Мария Стюарт. Королева, несущая гибель - Наталья Павлищева 11 стр.


Мария с изумлением посмотрела на мальчика-мужа. Ого как заговорил! Наверняка его настроила королева-мать. Но что она могла возразить? Послушно присела, принялась рассказывать, Франциск оживился, слушая и следя за ее губами. Все же красивая у него жена. Жаль только, что болезни не позволяют насладиться этой красотой в полной мере.

Через некоторое время королеве показалось, что супруг заснул, но стоило ей замолчать, как бледные губы шевельнулись:

– Нет, нет, говори, я слушаю. Я устал, но слышать еще могу…

С того дня это стало любимым развлечением больного Франциска, Мария приходила и подолгу сидела прямо на его постели, рассказывая и рассказывая обо всем. Очень радовалась, застав такую картину, королева-мать. Екатерина Медичи почти умилилась:

– А я все ломаю голову, куда это девалось Ваше Величество? Приятно сознавать, что королева наконец вспомнила о своем супруге. Думаю, Ваши многочисленные поклонники простят Ваше отсутствие.

Замечание матери больно задело Франциска, он и без того мучился невозможностью бывать рядом с женой повсюду. Но куда ему с перевязанной головой (ухо все не проходило)!

– Ваше Величество, лекарь сказал, что воспаление в Вашем ухе слишком затянулось, это становится опасно.

Королева-мать не упустила случая продемонстрировать свою особую заботу о сыне, не то что его ветреная жена, только и знает, что болтать. Франциску совсем не хотелось разговаривать о своих болячках в присутствии красавицы Марии, он отмахнулся:

– Ах, оставьте, ничего страшного.

Екатерина Медичи сокрушенно покачала головой:

– Мария, Вы должны заставить короля подчиниться требованиям врачей и позволить осмотреть себя более внимательно. Воспаление действительно затянулось.

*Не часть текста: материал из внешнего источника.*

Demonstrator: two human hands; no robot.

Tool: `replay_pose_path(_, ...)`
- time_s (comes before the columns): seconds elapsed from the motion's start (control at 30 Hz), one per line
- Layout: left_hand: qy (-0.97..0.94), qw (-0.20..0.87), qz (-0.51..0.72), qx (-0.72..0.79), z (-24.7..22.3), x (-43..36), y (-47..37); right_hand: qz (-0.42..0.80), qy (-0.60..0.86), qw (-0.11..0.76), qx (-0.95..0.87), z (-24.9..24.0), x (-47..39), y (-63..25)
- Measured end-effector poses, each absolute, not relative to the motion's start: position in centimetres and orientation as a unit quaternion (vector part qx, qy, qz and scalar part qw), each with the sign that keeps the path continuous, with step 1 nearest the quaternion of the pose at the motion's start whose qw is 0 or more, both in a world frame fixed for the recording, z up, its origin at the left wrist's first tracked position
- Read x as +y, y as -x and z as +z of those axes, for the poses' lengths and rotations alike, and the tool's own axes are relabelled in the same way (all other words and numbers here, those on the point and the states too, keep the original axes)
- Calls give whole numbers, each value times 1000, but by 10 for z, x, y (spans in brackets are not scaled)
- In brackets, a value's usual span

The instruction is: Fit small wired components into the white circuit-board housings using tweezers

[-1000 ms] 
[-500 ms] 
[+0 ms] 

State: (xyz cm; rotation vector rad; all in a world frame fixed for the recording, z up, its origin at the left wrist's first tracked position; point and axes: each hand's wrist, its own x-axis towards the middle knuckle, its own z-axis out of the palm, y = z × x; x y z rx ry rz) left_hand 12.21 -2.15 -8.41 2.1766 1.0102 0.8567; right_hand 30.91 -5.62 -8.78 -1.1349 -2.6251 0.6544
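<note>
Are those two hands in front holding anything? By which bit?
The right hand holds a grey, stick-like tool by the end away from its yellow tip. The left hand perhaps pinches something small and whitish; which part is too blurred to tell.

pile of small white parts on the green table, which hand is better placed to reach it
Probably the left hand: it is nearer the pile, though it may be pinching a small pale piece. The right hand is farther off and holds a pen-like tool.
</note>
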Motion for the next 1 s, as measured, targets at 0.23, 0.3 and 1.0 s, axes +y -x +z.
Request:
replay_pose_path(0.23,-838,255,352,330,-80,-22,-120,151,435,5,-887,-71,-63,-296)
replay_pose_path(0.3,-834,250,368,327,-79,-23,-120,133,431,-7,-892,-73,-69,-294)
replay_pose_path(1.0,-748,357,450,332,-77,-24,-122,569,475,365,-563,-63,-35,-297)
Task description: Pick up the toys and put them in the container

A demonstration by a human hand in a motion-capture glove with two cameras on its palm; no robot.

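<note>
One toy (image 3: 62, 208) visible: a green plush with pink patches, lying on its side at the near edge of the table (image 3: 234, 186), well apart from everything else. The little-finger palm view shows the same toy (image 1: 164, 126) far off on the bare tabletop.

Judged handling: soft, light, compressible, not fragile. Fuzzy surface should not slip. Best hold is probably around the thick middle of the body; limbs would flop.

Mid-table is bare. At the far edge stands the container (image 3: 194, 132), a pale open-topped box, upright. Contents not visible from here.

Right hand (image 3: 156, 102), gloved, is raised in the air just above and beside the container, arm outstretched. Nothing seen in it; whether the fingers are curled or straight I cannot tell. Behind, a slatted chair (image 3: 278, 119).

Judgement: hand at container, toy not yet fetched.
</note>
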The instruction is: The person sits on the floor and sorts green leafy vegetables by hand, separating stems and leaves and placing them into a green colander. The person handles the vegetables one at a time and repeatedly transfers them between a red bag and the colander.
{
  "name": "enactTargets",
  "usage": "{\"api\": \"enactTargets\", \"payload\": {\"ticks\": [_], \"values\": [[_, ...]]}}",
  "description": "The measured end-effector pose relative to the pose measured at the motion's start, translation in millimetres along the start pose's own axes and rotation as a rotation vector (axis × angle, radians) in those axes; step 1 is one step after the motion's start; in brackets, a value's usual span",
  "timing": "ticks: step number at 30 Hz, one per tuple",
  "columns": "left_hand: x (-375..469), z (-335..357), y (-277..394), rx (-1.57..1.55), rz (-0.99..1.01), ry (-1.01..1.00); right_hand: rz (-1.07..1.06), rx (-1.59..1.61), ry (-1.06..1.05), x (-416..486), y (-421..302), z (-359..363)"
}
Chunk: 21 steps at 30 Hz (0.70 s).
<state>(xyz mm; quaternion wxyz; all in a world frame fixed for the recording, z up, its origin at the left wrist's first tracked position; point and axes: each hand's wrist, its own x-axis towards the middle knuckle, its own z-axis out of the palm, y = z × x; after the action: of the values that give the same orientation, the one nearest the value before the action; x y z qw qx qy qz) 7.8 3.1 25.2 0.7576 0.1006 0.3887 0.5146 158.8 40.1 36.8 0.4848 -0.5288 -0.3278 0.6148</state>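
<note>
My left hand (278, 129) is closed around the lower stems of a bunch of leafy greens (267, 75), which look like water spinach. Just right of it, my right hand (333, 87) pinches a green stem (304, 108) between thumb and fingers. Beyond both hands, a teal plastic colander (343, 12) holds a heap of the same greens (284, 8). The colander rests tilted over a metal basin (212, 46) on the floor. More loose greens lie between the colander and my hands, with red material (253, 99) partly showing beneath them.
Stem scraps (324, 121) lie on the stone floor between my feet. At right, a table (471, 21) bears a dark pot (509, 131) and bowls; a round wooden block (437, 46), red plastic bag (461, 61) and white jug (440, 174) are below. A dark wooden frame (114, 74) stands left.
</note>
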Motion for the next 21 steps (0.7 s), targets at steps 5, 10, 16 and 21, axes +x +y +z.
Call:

Марии тоже не терпелось выпроводить вон королеву-мать, она поморщилась:

– Я думаю, Его Величество способен сам принимать такие решения без нашего с вами давления.

Франциск горделиво посмотрел на мать; как бы ни любил ее, Марию он любил больше. Пожав плечами и пожелав скорейшего выздоровления, Екатерина Медичи удалилась. Она, как и все, прекрасно понимала, что жить Франциску осталось недолго, ничего, у нее есть следующий сын. Если господу будет угодно забрать этого, королем станет маленький Карл, а регентшей при нем снова будет мать Екатерина Медичи, теперь уже безо всяких Диан де Пуатье! Она умела ждать и даже жертвовать.

И все же Франциску пришлось призвать лекарей. Екатерина Медичи была права, воспаление в ухе обернулось бедой.

– Ваше Величество, – непонятно, к кому из двух королев обращается врач, – избавить короля от этого воспаления можно только при помощи трепанации черепа. Это не гарантирует излечения, – тут же испуганно добавил он, – но все же можно попробовать… Ждем Ваших распоряжений.

– Да! – сказала в ответ Мария. Если есть хоть малейший шанс, пусть попробуют избавить короля от невыносимой боли, лишающей его последних жизненных сил.

– Нет! – громко объявила Екатерина Медичи. – Я не допущу, чтобы моего сына долбили, как колоду, причем безо всякой надежды на излечение!

Она мысленно ужаснулась: что будет, если после трепанации Франциск останется калекой?!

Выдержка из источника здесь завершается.